This is another facet of the fierce opposition to AI by a swath of the population: it’s quite literally destroying the last bit of enjoyment we could wring from existence in the form of hobbies funded through normal employment.

Think of the PC gamers, who first dealt with COVID supply shocks, followed by crypto making GPUs scarce and untenable, then GPU makers raising prices and narrowing inventory to only the highest-end SKUs, only to outright abandon them entirely for AI - which then also consumed their RAM and SSDs. A hobby that used to be enjoyed by folks on even a modest budget is now a theft risk given the insane resale priced of parts on the second-hand market due to scarcity.

And that extends to others as well. The swaths of folks who made freelance or commission artistry work through Patreons and conventions and the like are suddenly struggling as customers and companies spew out AI slop using their work and without compensation.
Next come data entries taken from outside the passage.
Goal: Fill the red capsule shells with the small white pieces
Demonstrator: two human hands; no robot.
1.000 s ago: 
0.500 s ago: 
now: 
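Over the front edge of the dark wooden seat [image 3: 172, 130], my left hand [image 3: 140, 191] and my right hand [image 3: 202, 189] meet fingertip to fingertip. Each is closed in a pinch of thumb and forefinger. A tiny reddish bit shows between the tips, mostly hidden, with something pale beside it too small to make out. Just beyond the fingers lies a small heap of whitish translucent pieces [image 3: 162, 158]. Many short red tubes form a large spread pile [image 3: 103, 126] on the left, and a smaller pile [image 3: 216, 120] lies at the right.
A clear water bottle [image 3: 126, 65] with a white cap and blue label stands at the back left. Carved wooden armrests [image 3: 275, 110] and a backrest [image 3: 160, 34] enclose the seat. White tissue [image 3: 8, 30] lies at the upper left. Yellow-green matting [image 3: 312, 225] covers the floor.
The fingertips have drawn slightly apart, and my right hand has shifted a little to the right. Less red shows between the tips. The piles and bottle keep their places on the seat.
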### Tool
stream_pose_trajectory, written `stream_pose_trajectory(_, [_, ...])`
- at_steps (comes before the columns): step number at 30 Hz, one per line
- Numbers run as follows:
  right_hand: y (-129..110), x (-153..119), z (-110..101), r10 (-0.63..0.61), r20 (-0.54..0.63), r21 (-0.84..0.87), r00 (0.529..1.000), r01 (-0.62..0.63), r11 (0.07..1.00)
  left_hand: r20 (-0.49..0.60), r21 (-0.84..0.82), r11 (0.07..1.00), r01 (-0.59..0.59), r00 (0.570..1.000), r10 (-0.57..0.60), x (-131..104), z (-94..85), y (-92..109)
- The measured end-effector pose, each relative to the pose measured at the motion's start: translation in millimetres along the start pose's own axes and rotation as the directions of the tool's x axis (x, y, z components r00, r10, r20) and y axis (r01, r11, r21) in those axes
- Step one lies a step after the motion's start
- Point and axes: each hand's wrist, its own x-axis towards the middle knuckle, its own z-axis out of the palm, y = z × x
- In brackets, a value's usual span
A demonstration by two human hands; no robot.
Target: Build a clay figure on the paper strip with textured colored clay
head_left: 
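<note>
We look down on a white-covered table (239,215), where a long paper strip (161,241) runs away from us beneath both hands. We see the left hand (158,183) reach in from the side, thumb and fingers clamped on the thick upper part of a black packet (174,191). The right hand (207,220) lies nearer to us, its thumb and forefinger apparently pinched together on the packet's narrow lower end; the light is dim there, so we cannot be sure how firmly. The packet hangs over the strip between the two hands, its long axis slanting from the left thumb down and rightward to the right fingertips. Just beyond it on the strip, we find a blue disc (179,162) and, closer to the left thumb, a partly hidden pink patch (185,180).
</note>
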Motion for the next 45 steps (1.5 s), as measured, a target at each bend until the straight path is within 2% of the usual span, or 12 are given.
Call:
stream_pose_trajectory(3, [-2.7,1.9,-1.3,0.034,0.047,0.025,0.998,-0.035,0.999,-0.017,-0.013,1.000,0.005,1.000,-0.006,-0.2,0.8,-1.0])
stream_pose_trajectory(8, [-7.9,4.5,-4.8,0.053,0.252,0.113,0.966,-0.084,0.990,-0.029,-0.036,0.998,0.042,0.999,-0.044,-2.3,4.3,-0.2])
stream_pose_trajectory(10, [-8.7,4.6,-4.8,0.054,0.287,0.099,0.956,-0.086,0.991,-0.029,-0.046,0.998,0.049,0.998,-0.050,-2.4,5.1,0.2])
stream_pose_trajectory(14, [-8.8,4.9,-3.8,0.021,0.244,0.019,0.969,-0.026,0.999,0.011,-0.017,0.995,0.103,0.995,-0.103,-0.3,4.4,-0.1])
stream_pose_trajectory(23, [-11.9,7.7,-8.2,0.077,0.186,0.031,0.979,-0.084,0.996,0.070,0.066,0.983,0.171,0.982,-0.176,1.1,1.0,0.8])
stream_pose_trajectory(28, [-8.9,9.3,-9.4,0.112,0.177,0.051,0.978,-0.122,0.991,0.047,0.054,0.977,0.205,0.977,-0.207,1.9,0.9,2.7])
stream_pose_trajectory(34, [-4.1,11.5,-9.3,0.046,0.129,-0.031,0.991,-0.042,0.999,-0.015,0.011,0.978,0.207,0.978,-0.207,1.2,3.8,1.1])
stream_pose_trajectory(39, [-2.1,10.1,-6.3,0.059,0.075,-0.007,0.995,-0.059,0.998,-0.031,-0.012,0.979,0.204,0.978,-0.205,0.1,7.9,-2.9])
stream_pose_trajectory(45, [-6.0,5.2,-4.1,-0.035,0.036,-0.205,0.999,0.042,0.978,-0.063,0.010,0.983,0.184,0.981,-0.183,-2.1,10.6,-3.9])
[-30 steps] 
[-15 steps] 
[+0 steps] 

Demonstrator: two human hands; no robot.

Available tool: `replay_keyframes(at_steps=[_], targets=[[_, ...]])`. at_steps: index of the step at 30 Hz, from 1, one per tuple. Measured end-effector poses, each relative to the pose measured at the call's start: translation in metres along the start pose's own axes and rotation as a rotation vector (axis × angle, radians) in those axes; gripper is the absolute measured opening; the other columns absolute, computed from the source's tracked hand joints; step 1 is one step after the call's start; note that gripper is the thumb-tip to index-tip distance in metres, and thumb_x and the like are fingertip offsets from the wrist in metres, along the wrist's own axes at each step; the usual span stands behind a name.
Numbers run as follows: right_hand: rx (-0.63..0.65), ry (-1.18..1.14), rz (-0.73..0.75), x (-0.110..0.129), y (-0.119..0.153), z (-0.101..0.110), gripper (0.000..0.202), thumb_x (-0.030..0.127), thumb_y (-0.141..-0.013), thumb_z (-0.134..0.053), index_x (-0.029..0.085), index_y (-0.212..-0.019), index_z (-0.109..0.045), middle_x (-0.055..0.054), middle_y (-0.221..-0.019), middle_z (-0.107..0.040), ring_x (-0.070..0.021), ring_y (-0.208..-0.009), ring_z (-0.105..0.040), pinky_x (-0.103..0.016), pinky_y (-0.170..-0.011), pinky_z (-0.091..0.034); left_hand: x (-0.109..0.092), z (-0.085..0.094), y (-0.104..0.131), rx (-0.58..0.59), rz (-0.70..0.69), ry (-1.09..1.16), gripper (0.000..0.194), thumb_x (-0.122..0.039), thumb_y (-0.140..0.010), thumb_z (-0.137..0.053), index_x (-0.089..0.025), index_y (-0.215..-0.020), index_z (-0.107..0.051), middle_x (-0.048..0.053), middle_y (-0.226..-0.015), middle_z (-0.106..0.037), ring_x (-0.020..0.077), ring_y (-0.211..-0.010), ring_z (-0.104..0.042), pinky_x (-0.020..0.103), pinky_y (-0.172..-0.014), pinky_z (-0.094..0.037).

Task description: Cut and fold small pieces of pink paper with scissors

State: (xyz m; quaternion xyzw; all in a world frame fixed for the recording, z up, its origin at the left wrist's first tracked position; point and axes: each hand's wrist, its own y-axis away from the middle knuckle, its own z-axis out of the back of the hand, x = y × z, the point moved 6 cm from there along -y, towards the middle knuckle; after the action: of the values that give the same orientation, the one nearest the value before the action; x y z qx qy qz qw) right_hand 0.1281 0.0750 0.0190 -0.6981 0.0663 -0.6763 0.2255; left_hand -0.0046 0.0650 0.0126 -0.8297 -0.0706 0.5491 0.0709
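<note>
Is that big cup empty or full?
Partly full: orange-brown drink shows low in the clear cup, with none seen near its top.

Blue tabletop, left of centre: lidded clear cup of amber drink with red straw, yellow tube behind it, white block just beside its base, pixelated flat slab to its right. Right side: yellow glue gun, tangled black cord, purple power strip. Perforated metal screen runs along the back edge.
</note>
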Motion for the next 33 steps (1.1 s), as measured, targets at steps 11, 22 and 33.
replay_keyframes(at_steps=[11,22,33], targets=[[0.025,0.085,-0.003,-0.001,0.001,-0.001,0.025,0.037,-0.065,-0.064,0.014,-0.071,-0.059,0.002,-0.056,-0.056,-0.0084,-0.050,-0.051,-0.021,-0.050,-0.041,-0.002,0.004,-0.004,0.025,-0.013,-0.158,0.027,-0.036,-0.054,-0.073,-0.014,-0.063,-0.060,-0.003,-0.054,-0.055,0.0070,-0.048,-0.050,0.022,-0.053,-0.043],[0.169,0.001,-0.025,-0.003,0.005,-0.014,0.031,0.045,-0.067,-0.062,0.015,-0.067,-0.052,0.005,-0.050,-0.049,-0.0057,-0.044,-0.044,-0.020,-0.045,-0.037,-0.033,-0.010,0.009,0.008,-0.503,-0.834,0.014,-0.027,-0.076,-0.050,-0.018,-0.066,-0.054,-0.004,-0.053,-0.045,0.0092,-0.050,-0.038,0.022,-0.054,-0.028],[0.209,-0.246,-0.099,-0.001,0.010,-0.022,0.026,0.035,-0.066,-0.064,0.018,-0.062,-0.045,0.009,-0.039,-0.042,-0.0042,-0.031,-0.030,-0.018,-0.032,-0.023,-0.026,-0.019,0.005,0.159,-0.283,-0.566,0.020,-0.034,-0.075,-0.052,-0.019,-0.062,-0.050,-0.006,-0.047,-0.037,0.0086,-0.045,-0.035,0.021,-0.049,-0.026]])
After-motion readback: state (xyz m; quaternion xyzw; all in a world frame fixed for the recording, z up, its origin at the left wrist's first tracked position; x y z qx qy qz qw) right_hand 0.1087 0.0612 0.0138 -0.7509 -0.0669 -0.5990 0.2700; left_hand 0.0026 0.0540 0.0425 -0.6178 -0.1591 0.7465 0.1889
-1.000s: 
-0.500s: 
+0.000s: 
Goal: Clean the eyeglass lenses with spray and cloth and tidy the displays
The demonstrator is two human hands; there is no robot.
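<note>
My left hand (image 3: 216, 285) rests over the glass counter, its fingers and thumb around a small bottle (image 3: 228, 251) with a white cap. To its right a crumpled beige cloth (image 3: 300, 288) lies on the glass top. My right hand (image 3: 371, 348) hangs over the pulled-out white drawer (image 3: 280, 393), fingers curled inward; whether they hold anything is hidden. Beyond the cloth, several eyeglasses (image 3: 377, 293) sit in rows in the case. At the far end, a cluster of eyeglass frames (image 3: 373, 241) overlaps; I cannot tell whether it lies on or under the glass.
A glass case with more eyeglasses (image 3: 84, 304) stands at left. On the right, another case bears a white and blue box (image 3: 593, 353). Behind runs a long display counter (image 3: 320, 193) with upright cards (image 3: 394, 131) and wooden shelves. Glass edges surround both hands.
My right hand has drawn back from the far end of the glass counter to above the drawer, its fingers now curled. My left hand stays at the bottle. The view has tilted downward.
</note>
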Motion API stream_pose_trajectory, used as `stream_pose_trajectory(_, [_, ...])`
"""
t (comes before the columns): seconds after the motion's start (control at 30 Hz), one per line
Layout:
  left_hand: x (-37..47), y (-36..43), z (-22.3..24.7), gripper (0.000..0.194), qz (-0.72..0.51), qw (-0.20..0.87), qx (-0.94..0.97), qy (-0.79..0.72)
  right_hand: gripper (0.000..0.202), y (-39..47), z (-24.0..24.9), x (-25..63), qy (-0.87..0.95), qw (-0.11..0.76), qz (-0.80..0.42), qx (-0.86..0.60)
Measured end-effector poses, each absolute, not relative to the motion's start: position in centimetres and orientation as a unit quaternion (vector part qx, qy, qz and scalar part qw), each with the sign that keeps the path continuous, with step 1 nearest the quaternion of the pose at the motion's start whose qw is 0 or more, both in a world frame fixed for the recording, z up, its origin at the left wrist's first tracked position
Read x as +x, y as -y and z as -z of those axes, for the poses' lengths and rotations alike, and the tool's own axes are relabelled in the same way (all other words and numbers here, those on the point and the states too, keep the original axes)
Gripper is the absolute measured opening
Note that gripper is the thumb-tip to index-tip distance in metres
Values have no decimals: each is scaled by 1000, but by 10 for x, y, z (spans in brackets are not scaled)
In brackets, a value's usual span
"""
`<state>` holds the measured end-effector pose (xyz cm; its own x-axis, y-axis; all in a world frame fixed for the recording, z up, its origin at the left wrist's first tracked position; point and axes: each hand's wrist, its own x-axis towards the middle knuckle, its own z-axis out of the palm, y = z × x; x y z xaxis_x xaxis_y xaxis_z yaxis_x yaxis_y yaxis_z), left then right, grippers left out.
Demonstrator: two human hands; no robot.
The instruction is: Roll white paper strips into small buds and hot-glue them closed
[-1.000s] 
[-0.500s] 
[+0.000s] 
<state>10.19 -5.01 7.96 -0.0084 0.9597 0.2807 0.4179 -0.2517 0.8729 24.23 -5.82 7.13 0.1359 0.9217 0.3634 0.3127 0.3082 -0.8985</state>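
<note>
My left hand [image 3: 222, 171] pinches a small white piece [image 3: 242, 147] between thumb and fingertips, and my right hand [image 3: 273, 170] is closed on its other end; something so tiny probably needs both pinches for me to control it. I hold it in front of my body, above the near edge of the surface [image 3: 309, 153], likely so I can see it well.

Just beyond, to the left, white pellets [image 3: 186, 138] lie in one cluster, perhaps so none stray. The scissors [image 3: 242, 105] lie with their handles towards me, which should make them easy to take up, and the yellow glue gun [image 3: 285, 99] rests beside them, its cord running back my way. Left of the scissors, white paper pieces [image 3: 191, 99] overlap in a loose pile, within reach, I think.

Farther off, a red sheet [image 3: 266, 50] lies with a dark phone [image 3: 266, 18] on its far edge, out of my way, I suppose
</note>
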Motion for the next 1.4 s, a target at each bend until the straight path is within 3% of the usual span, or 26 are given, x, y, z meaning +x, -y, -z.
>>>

Tech workers, previously the wealthy patron of artisans and communities, are now being laid off en masse for AI CapEx buildouts and share pumps as investors get cold feet about what these systems are actually doing to the economy at large (definite bad, questionable good, uncertain futures).

Late stage capitalism’s sole respite was consumerism, and we can’t even do that anymore thanks to AI gobbling up all the resources and capital. It’s no wonder people are pissed at AI boosters trying to say this is a miracle technology that’ll lift everyone up: it’s already kicking people down, and nobody actually wants to admit or address that lest their investments be disrupted to protect humans.


Replies

9devyesterday at 2:12 PM

I think this started a lot earlier actually. A few generations back, many people played an instrument, or at least could sing. It didn't matter that none of them was a Mozart, because they didn't had to be. For making music or singing together in a family or a friend group, it was wholly sufficient to be just good, not necessarily great.

But when everyone has access to recordings of the world's best musicians at all times, why listen to uncle Harry's shoddy guitar play? Why sing Christmas songs together when you can put on the Sinatra Christmas jazz playlist on Spotify?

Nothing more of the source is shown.